What the exercise asks ::
The output should be all lines of the entries below in which the word "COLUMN" occurs.

═══ Study material

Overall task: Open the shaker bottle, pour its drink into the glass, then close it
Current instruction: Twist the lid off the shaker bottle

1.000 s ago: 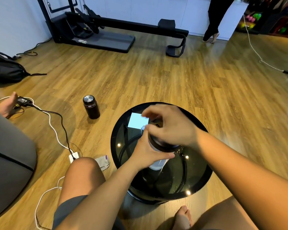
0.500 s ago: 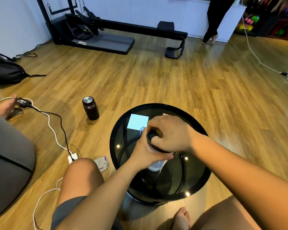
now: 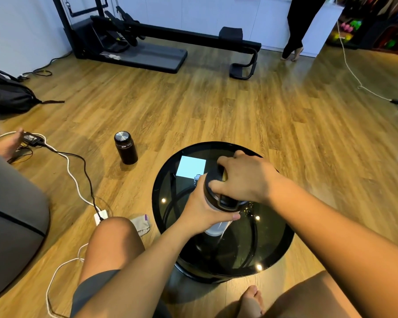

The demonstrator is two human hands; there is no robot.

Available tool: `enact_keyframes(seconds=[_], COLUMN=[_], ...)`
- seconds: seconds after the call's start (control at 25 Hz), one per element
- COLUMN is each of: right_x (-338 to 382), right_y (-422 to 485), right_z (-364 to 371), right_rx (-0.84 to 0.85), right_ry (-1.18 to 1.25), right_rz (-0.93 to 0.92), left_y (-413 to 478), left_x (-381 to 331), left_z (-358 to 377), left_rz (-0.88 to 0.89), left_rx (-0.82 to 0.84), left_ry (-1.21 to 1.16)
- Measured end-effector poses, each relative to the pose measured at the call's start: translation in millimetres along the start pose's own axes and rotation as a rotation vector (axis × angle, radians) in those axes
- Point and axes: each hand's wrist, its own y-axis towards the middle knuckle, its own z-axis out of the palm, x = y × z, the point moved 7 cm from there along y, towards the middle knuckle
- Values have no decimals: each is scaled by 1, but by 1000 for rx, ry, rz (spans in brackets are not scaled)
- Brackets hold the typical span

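Note:
The shaker bottle (image 3: 216,227) stands on the round black glass table (image 3: 274,253), with a pale translucent body and a black lid (image 3: 225,201). My left hand (image 3: 200,211) is wrapped around the body just under the lid. My right hand (image 3: 244,177) sits on top of the lid, fingers curled over its rim. The hands hide most of the bottle. A glass is partly visible behind my left hand at the table's back left (image 3: 197,179), mostly hidden.
A light blue square card (image 3: 190,166) lies on the table's far left. A dark flask (image 3: 125,147) stands on the wooden floor to the left, near cables and a charger (image 3: 100,214). My knees flank the table; a person stands far back.
My right hand has turned on the lid, its fingers shifting round toward me. The left hand keeps the same hold on the bottle's body.

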Motion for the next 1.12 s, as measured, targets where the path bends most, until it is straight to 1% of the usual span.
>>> enact_keyframes(seconds=[0.12, 0.2, 0.28, 0.32, 0.36, 0.4, 0.44, 0.48, 0.52, 0.64, 0.68, 0.72, 0.76, 0.8, 0.84, 0.88, 0.92, 0.96, 1.0, 1.12], right_x=[14, 28, 32, 28, 23, 15, 8, 7, 13, 42, 47, 48, 45, 37, 26, 14, 2, -2, 3, 39], right_y=[-1, -3, -3, 0, 3, 7, 10, 10, 8, -8, -13, -16, -16, -11, -4, 4, 10, 13, 14, 1], right_z=[5, 3, -4, -8, -11, -12, -10, -6, -1, 5, 0, -8, -16, -23, -25, -22, -14, -5, 3, 7], right_rx=[83, 65, -1, -54, -117, -160, -164, -152, -136, -94, -65, -59, -108, -187, -258, -260, -204, -151, -116, -115], right_ry=[216, 368, 492, 490, 395, 202, 19, -58, -50, 123, 205, 329, 447, 489, 416, 233, 68, 13, 47, 253], right_rz=[-214, -349, -398, -372, -307, -194, -82, -40, -74, -368, -423, -451, -449, -402, -313, -193, -72, -39, -86, -384], left_y=[-1, 0, 1, 1, 1, 1, 1, 2, 3, 3, 2, 2, 2, 2, 2, 3, 2, 3, 4, 3], left_x=[-4, -4, -5, -7, -6, -5, -4, -2, -1, 2, 0, -2, -4, -5, -5, -4, -5, -3, -3, -1], left_z=[0, 0, 1, 1, 0, 0, 0, 0, 0, 2, 2, 1, 0, -1, -2, -2, -2, -2, -1, 2], left_rz=[36, 58, 67, 66, 58, 52, 49, 46, 41, 27, 38, 60, 74, 74, 65, 55, 46, 40, 39, 48], left_rx=[-3, -11, -11, -12, -12, -9, -2, 2, 4, 17, 19, 8, -10, -21, -24, -23, -22, -21, -19, -8], left_ry=[12, 34, 39, 34, 30, 23, 16, 22, 28, 78, 95, 94, 85, 80, 80, 73, 72, 79, 84, 105])
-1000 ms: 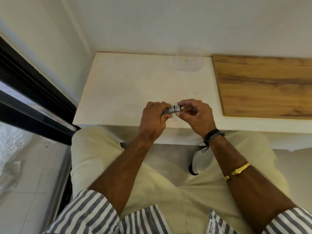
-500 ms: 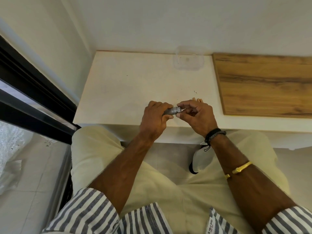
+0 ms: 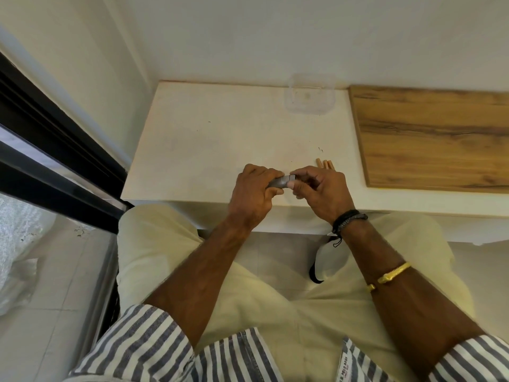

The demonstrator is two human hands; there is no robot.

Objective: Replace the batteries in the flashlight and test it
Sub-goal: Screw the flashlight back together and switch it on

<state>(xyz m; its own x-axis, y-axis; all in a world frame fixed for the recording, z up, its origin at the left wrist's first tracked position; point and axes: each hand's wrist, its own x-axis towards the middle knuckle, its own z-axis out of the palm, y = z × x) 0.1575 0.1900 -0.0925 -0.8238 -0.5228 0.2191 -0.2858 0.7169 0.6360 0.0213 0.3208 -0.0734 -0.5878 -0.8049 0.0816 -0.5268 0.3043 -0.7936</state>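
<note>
The left hand (image 3: 253,195) is curled round a small grey metal flashlight (image 3: 278,183), held over the near edge of the white countertop (image 3: 209,139). The right hand (image 3: 323,188) pinches the flashlight's right end with thumb and fingertips. Small tan cylinders (image 3: 325,163) lie just beyond it. On the striped shirt, a white label (image 3: 345,365) partly reads "POLO ASSN".
</note>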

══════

Your solution ::
Available tool: `enact_keyframes(seconds=[_], COLUMN=[_], ...)`
- COLUMN is each of: right_x (-338 to 382), right_y (-422 to 485), right_z (-364 to 371), right_rx (-0.84 to 0.85), right_ry (-1.18 to 1.25), right_rz (-0.93 to 0.92), left_y (-413 to 478), left_x (-381 to 331), left_z (-358 to 377), left_rz (-0.88 to 0.89), left_rx (-0.82 to 0.84), left_ry (-1.21 to 1.16)

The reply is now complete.